[Exercise goal]: Count the lines in the material below that contain the word "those" and give the number alone.
[Opening Data section]
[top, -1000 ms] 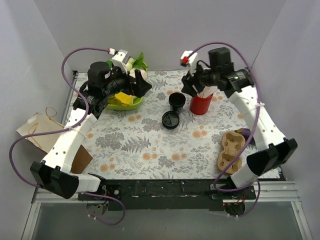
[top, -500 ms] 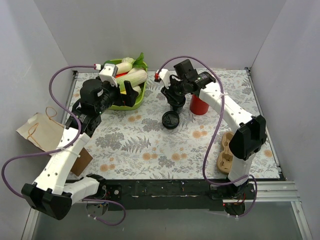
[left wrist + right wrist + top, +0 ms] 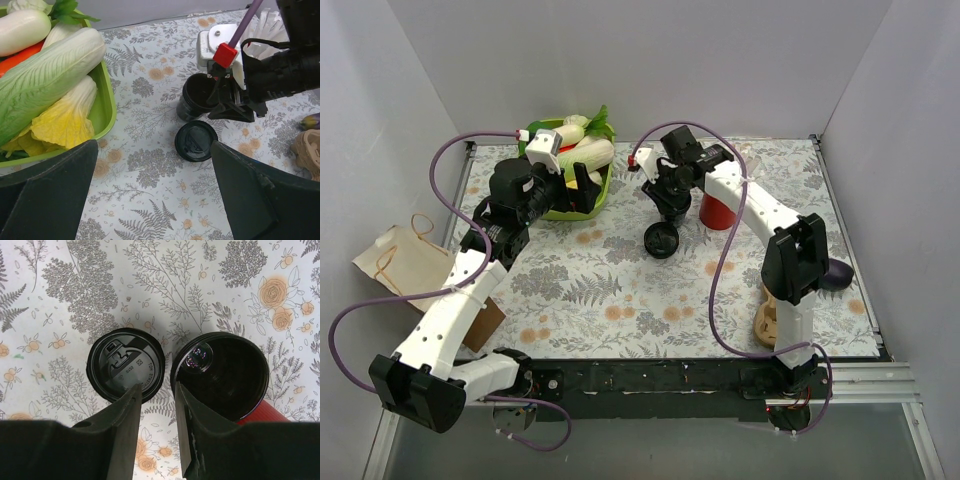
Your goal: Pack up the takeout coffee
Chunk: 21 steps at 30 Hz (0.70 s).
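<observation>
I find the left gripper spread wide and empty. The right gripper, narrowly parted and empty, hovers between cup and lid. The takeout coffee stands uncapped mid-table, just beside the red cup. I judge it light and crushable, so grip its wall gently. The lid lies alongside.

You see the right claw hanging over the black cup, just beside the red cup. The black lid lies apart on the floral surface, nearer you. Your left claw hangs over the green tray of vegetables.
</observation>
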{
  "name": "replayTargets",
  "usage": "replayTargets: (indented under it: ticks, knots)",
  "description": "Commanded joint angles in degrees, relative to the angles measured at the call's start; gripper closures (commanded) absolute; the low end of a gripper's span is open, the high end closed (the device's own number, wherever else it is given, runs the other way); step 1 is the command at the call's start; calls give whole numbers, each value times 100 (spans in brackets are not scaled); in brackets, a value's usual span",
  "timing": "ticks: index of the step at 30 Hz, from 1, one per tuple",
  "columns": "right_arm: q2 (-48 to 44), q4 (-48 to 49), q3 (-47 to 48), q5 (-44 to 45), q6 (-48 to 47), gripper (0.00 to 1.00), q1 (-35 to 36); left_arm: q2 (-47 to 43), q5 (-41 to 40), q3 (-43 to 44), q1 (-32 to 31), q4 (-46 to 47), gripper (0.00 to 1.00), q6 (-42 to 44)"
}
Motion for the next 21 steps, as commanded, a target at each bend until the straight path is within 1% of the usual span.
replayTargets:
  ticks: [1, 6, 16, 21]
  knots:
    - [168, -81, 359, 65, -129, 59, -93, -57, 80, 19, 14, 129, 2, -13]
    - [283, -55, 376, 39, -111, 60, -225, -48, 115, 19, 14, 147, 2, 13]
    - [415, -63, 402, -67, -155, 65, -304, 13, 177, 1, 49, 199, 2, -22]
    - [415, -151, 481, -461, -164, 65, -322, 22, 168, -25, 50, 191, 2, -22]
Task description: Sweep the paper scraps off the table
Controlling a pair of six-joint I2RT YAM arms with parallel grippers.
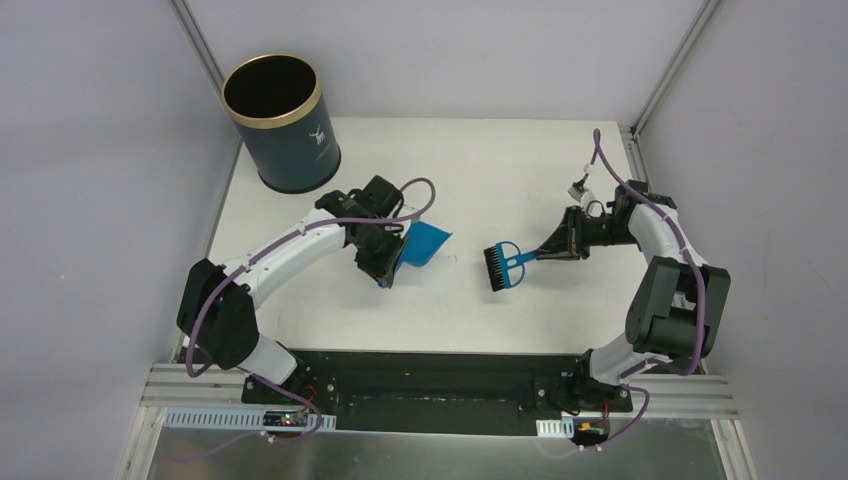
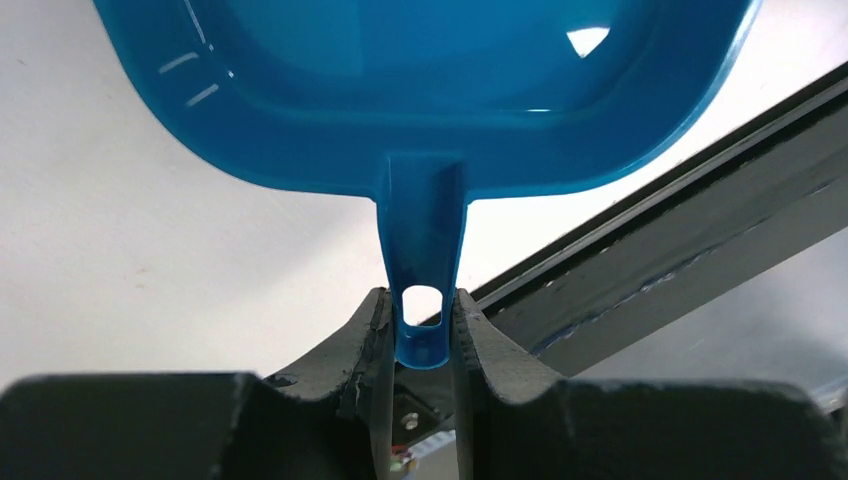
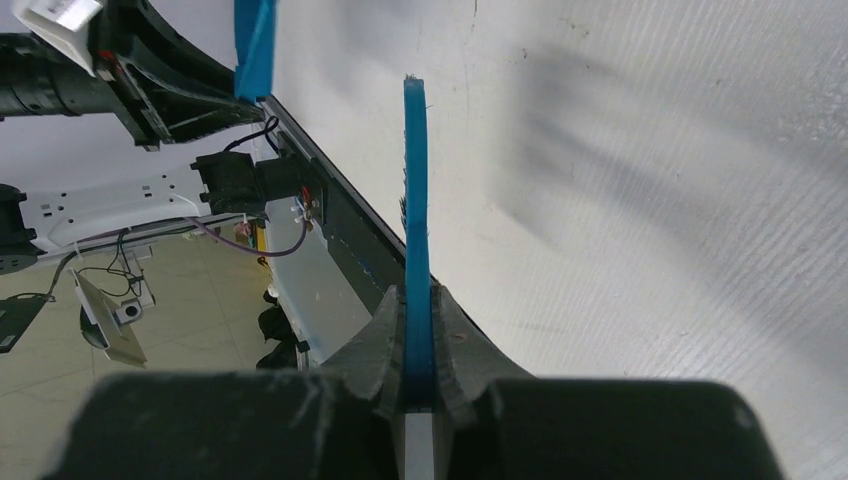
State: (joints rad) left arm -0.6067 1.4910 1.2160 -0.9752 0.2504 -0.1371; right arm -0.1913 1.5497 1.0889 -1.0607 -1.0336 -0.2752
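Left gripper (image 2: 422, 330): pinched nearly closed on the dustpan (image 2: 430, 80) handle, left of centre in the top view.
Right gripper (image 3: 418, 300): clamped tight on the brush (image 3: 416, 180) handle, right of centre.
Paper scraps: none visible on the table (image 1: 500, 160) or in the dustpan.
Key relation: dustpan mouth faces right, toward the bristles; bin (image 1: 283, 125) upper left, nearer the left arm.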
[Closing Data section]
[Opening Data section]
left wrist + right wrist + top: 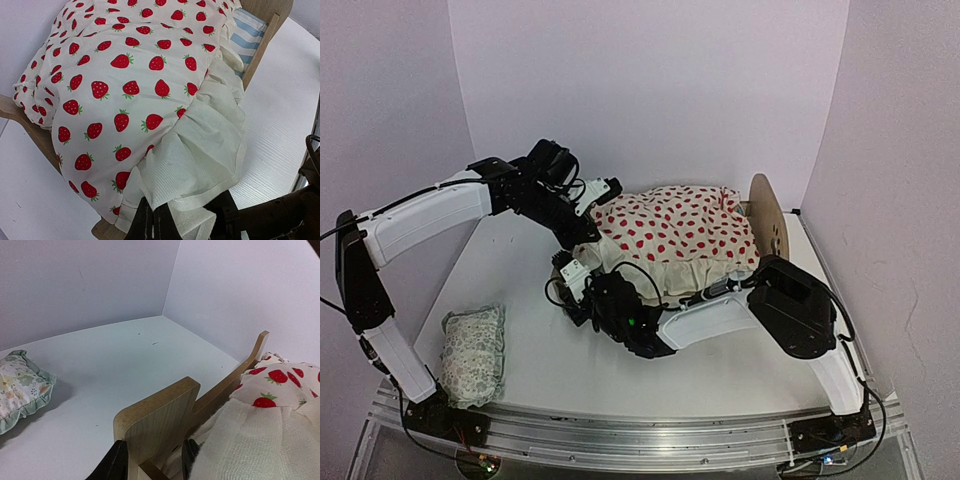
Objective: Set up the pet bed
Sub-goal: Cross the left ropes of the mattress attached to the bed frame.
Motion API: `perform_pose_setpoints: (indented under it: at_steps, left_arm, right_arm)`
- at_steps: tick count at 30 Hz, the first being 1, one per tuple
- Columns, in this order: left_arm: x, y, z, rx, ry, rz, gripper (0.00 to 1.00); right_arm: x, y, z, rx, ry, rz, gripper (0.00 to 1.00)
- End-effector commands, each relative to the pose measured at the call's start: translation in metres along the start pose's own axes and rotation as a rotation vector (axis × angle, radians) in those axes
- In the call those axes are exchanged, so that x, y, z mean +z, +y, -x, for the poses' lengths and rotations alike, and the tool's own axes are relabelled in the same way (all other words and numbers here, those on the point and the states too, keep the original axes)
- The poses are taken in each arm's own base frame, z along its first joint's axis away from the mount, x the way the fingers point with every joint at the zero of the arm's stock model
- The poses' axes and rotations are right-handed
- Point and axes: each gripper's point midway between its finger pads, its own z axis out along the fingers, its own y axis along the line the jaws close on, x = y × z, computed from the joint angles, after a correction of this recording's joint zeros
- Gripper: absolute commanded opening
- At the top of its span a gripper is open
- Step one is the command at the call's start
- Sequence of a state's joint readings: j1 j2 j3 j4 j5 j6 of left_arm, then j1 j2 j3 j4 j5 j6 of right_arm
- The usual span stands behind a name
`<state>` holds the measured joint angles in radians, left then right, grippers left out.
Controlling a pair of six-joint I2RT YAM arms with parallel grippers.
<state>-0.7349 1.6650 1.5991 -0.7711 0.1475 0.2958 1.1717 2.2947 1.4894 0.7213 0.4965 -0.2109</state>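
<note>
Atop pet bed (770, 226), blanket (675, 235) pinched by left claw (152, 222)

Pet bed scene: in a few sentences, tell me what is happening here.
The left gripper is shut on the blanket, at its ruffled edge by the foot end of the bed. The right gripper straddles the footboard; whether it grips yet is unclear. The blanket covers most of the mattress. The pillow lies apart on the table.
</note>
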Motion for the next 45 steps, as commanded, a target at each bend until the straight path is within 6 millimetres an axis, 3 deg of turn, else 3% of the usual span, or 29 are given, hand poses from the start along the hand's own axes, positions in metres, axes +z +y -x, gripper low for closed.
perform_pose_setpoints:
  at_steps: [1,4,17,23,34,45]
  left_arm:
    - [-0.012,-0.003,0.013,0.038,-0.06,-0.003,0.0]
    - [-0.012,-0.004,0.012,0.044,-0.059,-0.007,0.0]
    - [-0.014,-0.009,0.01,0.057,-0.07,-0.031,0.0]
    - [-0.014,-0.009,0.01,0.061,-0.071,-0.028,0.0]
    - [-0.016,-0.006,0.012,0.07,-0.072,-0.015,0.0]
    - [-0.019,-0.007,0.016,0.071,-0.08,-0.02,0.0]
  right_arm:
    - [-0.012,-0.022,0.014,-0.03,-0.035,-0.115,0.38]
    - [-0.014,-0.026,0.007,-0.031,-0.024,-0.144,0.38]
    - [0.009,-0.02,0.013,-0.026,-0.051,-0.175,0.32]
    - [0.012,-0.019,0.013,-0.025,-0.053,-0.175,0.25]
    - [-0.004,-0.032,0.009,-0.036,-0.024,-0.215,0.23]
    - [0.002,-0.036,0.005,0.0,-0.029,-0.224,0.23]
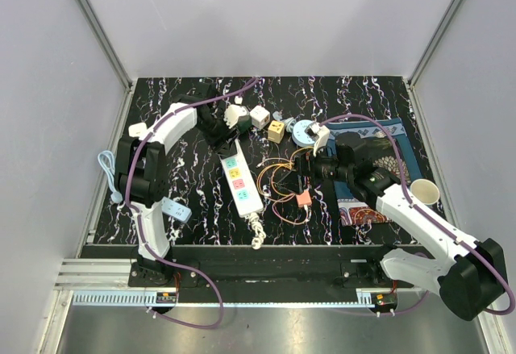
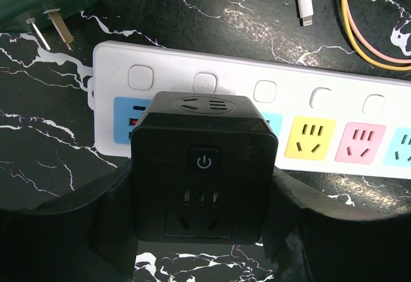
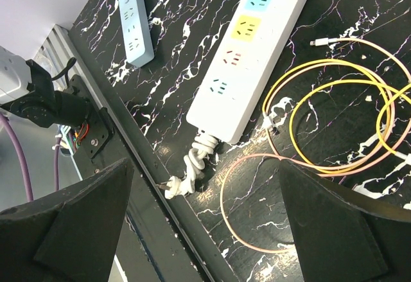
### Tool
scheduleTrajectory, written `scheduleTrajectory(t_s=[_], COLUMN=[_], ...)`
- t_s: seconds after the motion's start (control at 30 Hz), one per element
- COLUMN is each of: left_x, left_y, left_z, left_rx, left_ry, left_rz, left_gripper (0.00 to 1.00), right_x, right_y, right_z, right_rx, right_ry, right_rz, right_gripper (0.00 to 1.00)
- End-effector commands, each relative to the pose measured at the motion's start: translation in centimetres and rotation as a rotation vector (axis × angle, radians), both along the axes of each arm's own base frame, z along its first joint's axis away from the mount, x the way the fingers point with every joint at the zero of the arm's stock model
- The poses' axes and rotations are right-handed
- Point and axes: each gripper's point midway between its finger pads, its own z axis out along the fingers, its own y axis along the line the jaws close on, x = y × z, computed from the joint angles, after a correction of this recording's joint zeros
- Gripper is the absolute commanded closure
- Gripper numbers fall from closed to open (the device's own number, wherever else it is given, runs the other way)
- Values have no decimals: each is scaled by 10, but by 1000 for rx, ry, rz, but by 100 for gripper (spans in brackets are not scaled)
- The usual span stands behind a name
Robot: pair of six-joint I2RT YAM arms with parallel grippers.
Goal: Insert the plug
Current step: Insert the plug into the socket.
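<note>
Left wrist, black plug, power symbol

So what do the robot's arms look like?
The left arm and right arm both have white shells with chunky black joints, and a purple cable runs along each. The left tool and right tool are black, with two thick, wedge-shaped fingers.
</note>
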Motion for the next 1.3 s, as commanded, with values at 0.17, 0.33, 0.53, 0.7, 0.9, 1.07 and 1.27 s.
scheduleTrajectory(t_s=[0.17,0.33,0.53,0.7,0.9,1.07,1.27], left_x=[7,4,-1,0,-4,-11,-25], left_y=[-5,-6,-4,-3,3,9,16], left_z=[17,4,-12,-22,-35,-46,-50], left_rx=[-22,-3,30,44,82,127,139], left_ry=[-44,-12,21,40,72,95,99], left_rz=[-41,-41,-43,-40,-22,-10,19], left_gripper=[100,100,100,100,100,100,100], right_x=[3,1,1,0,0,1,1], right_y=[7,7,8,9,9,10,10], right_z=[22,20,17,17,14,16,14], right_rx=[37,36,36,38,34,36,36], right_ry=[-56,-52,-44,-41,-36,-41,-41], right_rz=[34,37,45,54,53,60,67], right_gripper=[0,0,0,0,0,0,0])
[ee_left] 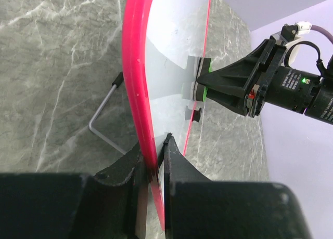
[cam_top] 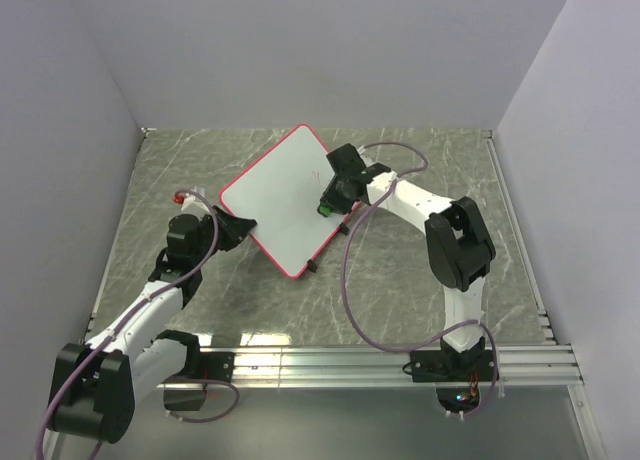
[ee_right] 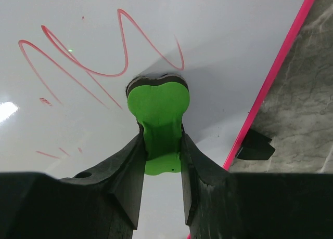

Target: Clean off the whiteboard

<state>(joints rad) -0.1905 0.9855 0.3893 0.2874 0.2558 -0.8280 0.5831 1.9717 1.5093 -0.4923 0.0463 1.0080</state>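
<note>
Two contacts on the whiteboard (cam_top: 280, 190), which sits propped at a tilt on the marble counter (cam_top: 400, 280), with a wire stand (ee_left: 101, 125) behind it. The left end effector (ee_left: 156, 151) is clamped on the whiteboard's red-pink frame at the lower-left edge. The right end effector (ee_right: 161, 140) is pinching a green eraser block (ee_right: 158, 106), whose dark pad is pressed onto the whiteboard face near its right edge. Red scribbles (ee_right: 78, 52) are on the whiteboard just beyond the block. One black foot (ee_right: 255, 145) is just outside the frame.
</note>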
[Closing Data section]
[Exercise output]: 2